A Latent State-Based Multimodal Execution Monitor with Anomaly Detection and Classification for Robot Introspection
Round 1
Reviewer 1 Report
I think the paper is thorough and important analysis of robot programming. The system uses HMM models to identify and handle anomalies in a robotic task.
The authors present previous approaches and the theory on which their system is based adequately.
The example is good but the results are a bit difficult to understand. The description of the setup I good enough to reconstruct such an experiment if necessary.
The reviewer thinks that the paper is important and well written. The English is adequate. It can be improved but it is understandable. I am not sure other methods should be compared here.
I would add to the discussion and results the practicality of the suggested method, an analysis of the program running and alghoritm handling times.
The paper should be accepted with minor corrections.
Technical remarks:
- Fig 9, Fig 8 – legend in caption not on each subgraph
Author Response
Response to Reviewer 1 Comments
I think the paper is thorough and important analysis of robot programming. The system uses HMM models to identify and handle anomalies in a robotic task.

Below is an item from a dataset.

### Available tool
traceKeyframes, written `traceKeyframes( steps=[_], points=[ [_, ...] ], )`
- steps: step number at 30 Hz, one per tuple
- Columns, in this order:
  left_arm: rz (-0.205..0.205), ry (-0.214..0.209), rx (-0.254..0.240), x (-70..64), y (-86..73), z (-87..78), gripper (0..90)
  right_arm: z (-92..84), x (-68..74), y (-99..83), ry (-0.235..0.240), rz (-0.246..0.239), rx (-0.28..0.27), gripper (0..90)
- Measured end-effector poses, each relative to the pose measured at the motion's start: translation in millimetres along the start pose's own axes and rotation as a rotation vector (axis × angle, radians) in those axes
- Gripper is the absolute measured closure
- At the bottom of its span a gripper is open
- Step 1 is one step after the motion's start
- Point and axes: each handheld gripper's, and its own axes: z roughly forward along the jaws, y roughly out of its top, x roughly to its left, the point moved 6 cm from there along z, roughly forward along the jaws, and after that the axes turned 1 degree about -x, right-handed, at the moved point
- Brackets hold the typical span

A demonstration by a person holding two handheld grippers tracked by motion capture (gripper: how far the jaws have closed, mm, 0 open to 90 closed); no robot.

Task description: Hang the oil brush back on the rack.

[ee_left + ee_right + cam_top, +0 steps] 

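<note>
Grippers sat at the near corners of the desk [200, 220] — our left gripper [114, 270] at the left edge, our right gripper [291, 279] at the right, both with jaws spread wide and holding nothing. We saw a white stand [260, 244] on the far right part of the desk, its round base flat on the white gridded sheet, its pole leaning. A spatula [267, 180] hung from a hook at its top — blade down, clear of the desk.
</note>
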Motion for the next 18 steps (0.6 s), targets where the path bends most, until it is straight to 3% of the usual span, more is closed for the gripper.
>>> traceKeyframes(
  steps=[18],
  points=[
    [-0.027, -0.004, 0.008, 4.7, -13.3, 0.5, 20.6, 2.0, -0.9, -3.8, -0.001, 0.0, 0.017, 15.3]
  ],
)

The authors present previous approaches and the theory on which their system is based adequately.
Point1: The example is good but the results are a bit difficult to understand. The description of the setup I good enough to reconstruct such an experiment if necessary.
Response 1: To illustrate the results in a more intuitive and accessible fashion. We revised the results section by modifying the positions of figures and added further explanations. Now, the results explanations are organized by the following two subsections:
· Anomaly detection
o The illustration for constructing a hidden state-based anomaly detector, which includes three steps:
1. representing multimodal observations through latent states;
2. concatenating the derived log-likelihood values of a latent state;
3. calculating the anomaly detection threshold.
o We compared the performance of the proposed method and a baseline that with a static threshold for each skill based on the kitting experiment which is composed of 6 skills (induced anomalies for each skill in testing).
· Anomaly classification
o We explain the anomaly sample was executed around the anomaly triggered flag by a given a window_size of 2 seconds.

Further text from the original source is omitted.